The problem with doing it properly
The correct way to instrument a PHP service for Prometheus: add a client library, write counters and histograms around what you care about, expose a
/metrics route, update the scrape config. For one service, that’s a reasonable afternoon. For fourteen services mid-migration, it’s a multi-sprint project that competes with everything else that needs to move.
The calculation is awkward. You need metrics to trust that the migration is going well. But adding metrics to everything before the migration means the migration takes longer. And the longer it takes, the more you need metrics to know where you stand.
Something had to give.
What FrankenPHP carries without announcing it
FrankenPHP is not a PHP runtime that happens to use Caddy as its web server. The relationship is inverted: Caddy is the server, and PHP is a Caddy module. Every HTTP request flows through Caddy before it reaches application code.
Caddy ships with a Prometheus-compatible metrics endpoint built in. No plugin, no extra binary. Enable the admin API and it’s there.
CADDY_GLOBAL_OPTIONS is a FrankenPHP environment variable that injects directives directly into Caddy’s global configuration block. Two lines are enough:
environment:
CADDY_GLOBAL_OPTIONS: |
admin 0.0.0.0:2019
metrics
admin 0.0.0.0:2019 binds the admin API to all network interfaces - the default is localhost-only, which is unreachable from a Prometheus container on the same network. metrics enables the endpoint.
After that, every container responds to
GET :2019/metrics with a full Prometheus payload. Request counts labeled by status code, latency histograms, active connections. No route added to the application. No composer require. No Dockerfile change.

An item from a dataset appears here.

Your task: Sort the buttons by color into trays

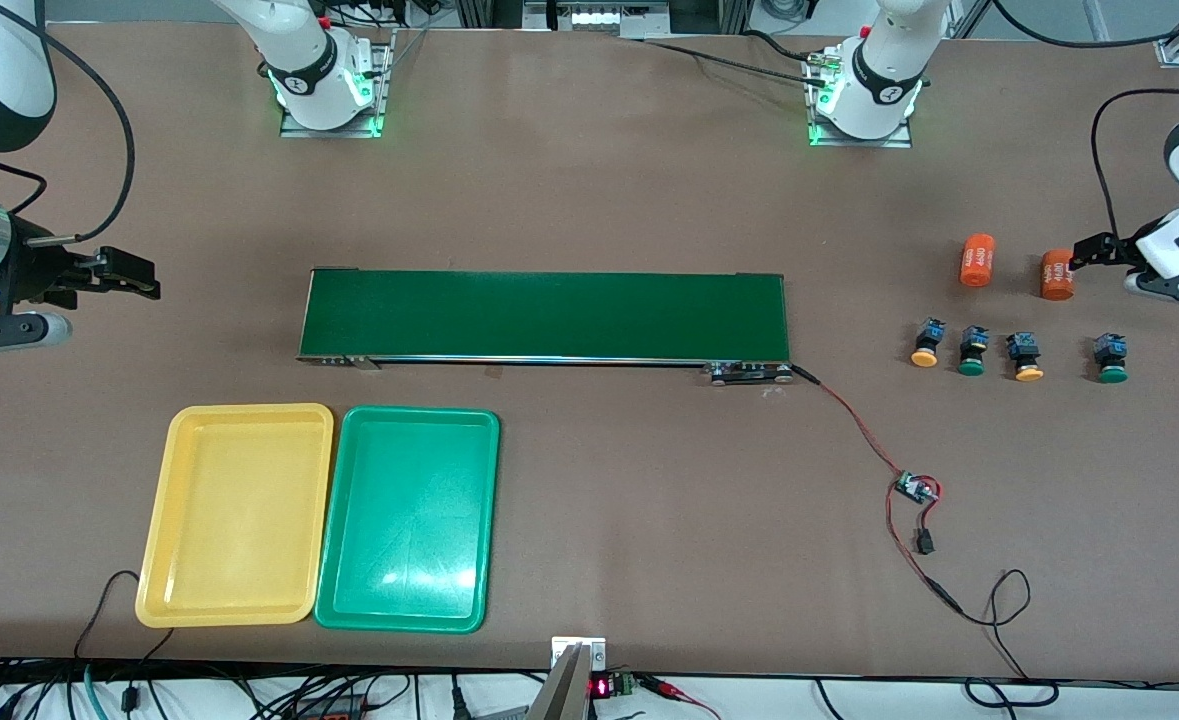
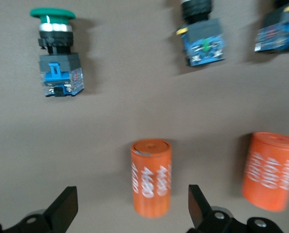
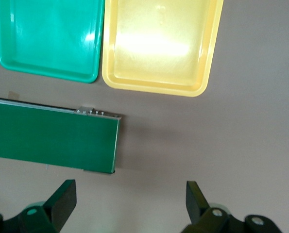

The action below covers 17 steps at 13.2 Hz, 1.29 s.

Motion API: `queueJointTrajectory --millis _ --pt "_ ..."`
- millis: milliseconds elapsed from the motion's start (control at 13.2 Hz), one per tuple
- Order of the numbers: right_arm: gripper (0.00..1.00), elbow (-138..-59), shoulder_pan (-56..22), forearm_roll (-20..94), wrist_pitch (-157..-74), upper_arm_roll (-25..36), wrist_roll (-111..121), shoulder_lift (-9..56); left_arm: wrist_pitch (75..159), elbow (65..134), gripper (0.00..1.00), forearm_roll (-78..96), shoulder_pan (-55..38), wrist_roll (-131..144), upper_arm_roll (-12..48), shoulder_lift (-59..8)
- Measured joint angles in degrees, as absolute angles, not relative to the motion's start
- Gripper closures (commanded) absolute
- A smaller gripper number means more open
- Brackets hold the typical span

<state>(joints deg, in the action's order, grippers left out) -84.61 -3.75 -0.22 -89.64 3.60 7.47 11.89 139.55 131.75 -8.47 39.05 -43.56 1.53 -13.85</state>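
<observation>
Four buttons sit in a row on the worktop, near the conveyor belt, toward the left arm's end. In order from the belt: a yellow button, a green button, another yellow button, and a second green button. The yellow tray and green tray touch side by side, nearer the front camera than the belt.

The left end effector is open over an orange cylinder, maybe not touching it. The right end effector waits open, above bare worktop off the belt's end.
</observation>
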Motion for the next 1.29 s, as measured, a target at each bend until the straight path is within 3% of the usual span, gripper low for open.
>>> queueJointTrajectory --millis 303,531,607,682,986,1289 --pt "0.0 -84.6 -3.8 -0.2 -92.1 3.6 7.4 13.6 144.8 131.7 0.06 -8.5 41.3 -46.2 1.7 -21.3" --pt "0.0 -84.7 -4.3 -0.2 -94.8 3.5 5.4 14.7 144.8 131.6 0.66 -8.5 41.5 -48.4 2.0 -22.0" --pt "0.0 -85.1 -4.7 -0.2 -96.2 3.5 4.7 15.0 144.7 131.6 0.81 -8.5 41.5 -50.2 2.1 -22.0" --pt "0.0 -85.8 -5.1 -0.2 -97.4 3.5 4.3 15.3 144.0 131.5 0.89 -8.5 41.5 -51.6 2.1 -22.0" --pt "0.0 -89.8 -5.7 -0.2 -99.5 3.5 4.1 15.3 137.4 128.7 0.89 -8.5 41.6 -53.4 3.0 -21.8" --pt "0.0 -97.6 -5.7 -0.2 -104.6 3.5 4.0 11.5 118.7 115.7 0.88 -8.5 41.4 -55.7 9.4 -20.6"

One environment variable, added to each service definition in a single commit. Fourteen scrape targets, all producing data.
A usable picture in Grafana
The Prometheus scrape config lists every service by its container name:
scrape_configs:
- job_name: caddy
metrics_path: /metrics
static_configs:
- targets:
- authentication:2019
- content:2019
- media:2019
# all 14 services
Grafana sits on top of Prometheus. The Caddy community dashboard gives you request rates, error rates, and latency percentiles per service, per endpoint, per status code. Within a day of the migration landing in the new environment, there was something meaningful to look at.
The data tier follows the same logic: exporters for PostgreSQL,
Redis, and
RabbitMQ scrape at the infrastructure level without touching application code. Community dashboards exist for all of them.
What this baseline actually covers
The HTTP metrics from Caddy are web server metrics, not application metrics. They answer: is this service receiving traffic, is it returning errors, how fast is it responding. The kind of questions you ask when something is broken and you need to triage in the dark.
They don’t answer: how many items were processed today, which background job is stuck, what is the business impact of this latency spike. For those you need application instrumentation, and that work still exists when you have specific things to measure.
But in a migration context, that distinction matters less than it sounds. The things that break during a cloud migration are mostly infrastructure problems: a service that can’t reach its database, a memory limit that was set too low, a queue consumer that stopped picking up messages. Those are exactly the things the baseline covers.
Getting instrumentation right for business-level events can wait until the platform is stable. Getting enough visibility to know whether the migration succeeded cannot.